DNA mutations, as well chromosome mis-segregation (aneugenicity)or breakage (clastogenicity), can be initiating events in the development of cancers. It is now clear that there also are changes “above” the genome which can produce mutant phenotypes. These ‘epigenetic’ changes fall into two main classes: modifications to the histone proteins around which DNA is coiled; changes to the methylation state of C residues in the DNA sequence. It is the latter are the focus of this presentation.

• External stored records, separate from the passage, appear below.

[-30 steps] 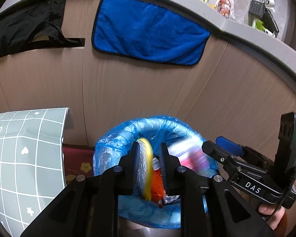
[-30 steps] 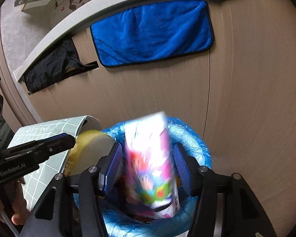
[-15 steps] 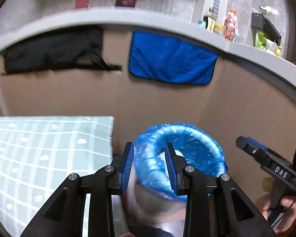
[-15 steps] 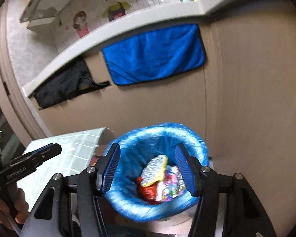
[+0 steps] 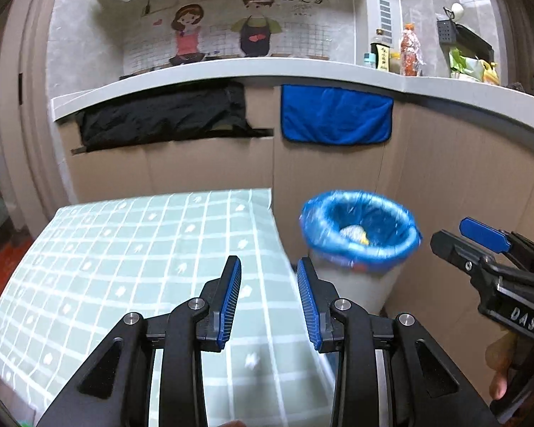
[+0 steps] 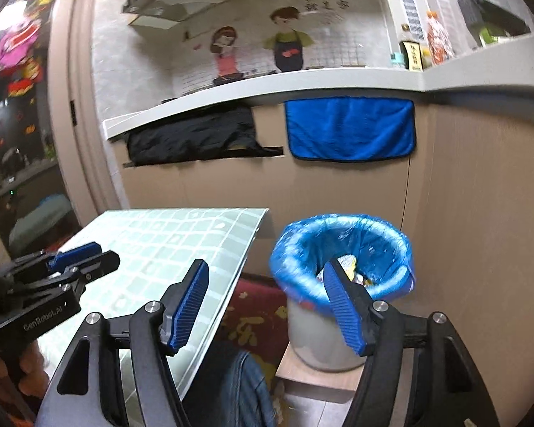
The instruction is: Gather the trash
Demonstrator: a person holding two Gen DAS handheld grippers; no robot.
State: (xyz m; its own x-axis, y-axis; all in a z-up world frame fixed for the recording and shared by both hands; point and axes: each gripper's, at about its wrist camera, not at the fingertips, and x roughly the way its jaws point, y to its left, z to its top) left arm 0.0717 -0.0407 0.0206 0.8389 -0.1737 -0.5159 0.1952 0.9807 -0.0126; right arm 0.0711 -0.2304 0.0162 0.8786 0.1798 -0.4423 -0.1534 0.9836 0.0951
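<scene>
A white trash bin with a blue bag liner (image 5: 359, 227) stands beside the table, against the counter front; it also shows in the right wrist view (image 6: 341, 249). Crumpled trash (image 5: 354, 233) lies inside it. My left gripper (image 5: 268, 302) is open and empty, above the table's right edge, back from the bin. My right gripper (image 6: 267, 306) is open wide and empty, held in front of the bin and above the floor. The right gripper also shows at the right of the left wrist view (image 5: 487, 249), and the left gripper at the left of the right wrist view (image 6: 78, 259).
A table with a green checked cloth (image 5: 124, 270) stands left of the bin. A blue towel (image 5: 334, 117) and a black cloth (image 5: 163, 117) hang from the counter edge. Bottles (image 5: 409, 49) stand on the counter. A red patterned rug (image 6: 252, 316) lies on the floor.
Both grippers let their trash fall into the bin, opened, and drew back and up from it. The view now takes in the table and the counter.
</scene>
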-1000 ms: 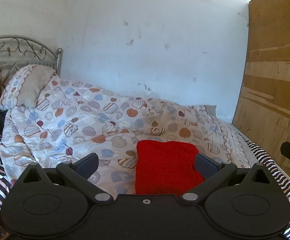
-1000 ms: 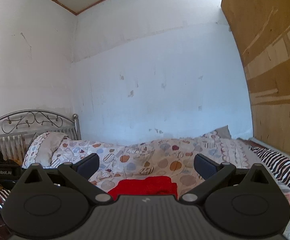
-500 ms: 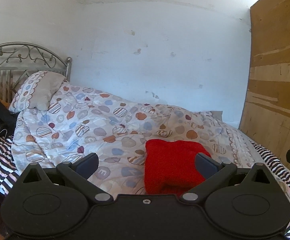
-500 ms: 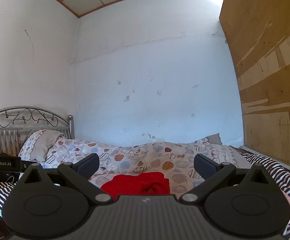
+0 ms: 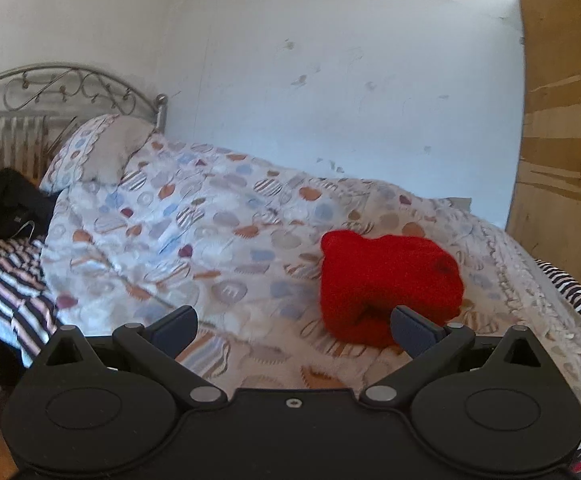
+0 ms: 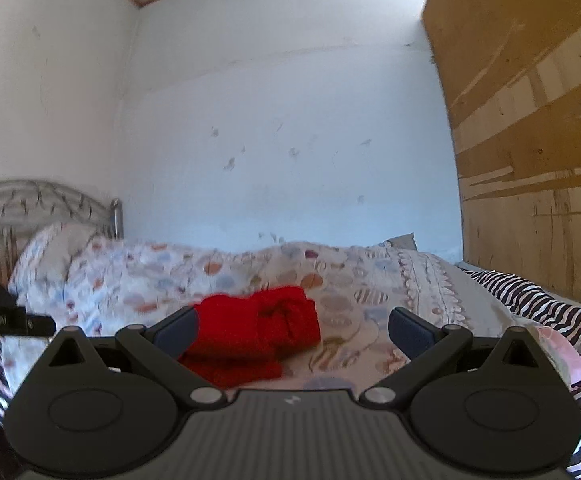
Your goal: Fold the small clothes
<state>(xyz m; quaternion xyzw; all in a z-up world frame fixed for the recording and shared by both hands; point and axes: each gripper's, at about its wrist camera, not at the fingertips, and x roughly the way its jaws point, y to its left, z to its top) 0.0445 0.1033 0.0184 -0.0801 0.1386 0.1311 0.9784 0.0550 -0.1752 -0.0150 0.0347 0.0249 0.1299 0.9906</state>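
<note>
Red garment (image 5: 386, 276) folded on duvet (image 5: 210, 240); both hand-held grippers released, empty

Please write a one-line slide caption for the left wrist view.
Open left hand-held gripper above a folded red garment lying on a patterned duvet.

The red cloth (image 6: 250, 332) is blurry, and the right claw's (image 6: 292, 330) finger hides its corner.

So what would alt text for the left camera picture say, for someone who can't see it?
A folded red garment lies on a bed's patterned quilt, just beyond an open black gripper holding nothing. A pillow and metal headboard stand at far left.
</note>
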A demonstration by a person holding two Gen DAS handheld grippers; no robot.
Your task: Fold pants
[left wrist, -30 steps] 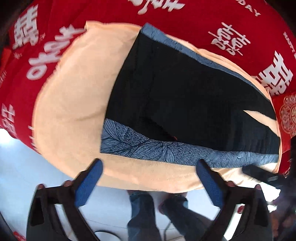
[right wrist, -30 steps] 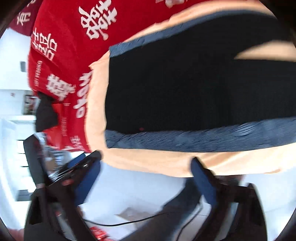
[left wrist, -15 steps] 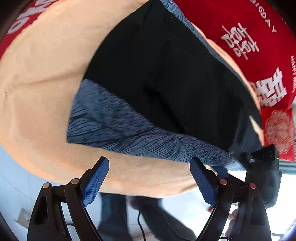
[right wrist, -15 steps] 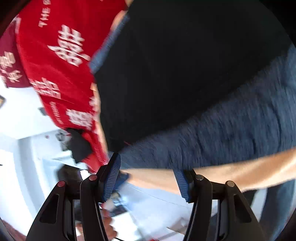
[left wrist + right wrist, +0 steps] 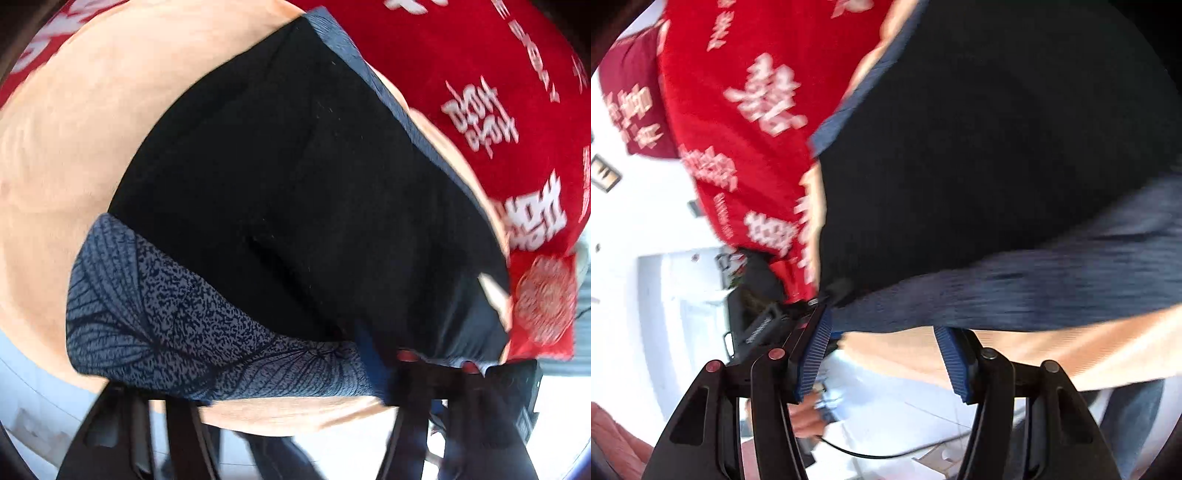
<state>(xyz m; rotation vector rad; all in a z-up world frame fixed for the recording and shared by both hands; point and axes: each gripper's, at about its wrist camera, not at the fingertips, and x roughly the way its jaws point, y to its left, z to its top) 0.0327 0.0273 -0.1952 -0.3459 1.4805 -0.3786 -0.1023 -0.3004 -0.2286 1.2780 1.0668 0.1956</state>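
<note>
The left gripper (image 5: 273, 373) sits at the near hem of the pants (image 5: 295, 184). Its jaws have just been closing with the patterned band (image 5: 166, 314) between them. Cloth drapes over 1 finger and hides its pad. The other blue pad (image 5: 369, 354) presses into fabric bunched against it, so I judge this claw clamped on the band, not merely around it.

The pants lie flat on a peach cloth (image 5: 74, 129), which covers a red cloth (image 5: 461, 55) printed with white characters. The black body stretches away from both claws to a 2nd blue strip at the far edge. The near band runs sideways, from the left claw across to the right one, so its long axis is crosswise to the way the fingers point.

The right gripper (image 5: 882, 350) is at the other end of that band, by its corner. Its 2 ribbed pads (image 5: 812, 354) stand apart. The band's lower edge lies just above the fingertips, and the peach cloth shows in the gap. No pad presses on fabric, though blur makes the corner itself hard to read.

The coming move turns on this. The hem lies just ahead of the right claw, so it needs a short push forward and a pinch before the 2 ends can rise together. The fold would then go away from the person, over the black body toward the far strip. Lifting with only the left end held would skew the band.
</note>
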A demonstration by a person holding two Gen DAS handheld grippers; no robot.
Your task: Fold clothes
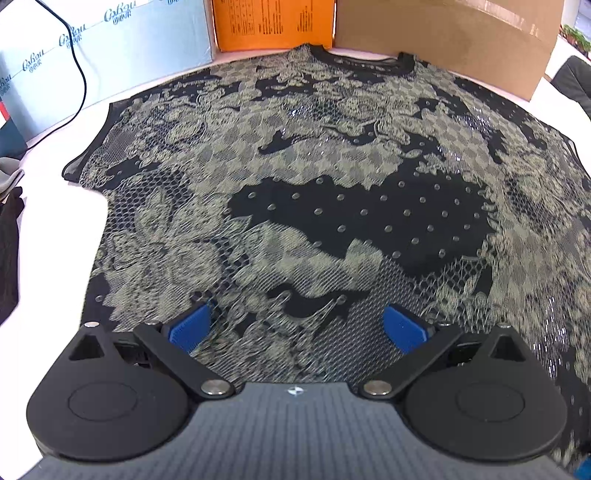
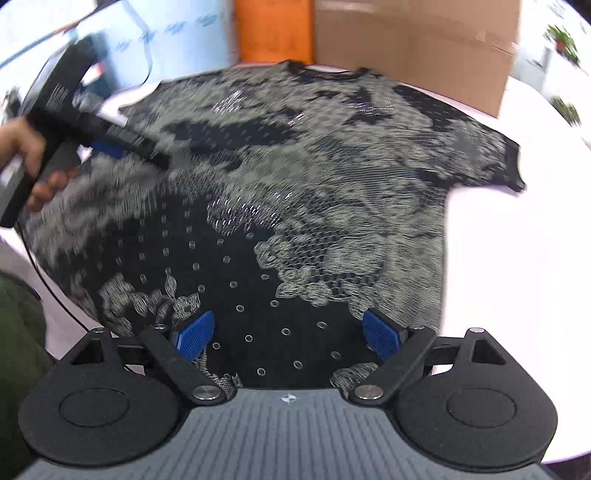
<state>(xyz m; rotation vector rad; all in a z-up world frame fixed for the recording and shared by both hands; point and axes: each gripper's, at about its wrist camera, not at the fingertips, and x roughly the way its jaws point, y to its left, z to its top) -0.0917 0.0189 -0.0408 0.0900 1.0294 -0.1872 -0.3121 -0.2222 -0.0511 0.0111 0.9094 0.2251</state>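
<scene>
A black short-sleeved top with a beige lace and dot print [image 1: 295, 177] lies spread flat on the white table, collar toward the boxes at the back. My left gripper [image 1: 295, 326] hovers over its lower left part, blue pads wide apart and nothing between them. In the right wrist view the same top [image 2: 295, 177] fills the middle. My right gripper [image 2: 288, 334] stands open above the hem near the front edge, pads clear of the cloth. The left gripper [image 2: 129, 147] and the hand holding it show at the left in that view, blurred.
Along the back stand a pale blue box [image 1: 110, 48], an orange box [image 1: 273, 22] and a brown cardboard box [image 1: 461, 40]. A black cable [image 1: 79, 74] runs across the table at the left. Dark clothing [image 1: 9, 254] lies at the left edge.
</scene>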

In particular, regions of the genome rich in CpG dinucleotides (“CpG islands”). Our laboratory has previously reported that increased expression of the GADD45a gene in human cells is a signature of exposure to mutagens aneugens and clastogens (Hastwell et al Mutagenesis 2006). Interestingly, the gene has a “CpG” island that spanning the promoter and the first three exons. Its methylation in breast cancer tissues and U2OS cells down-regulates induction of apoptosis, and makes them less responsive to genotoxic drugs. Decitabine demethylates these GADD45a CpG sites in breast cells, restoring gene expression and drug sensitivity (Al-Romaih et al Neoplasia, 2008). This talk reports describes a study of the effects on global methylation status and GADD45a expression caused by exposure to DNA methyltransferase inhibitors in TK6 cells.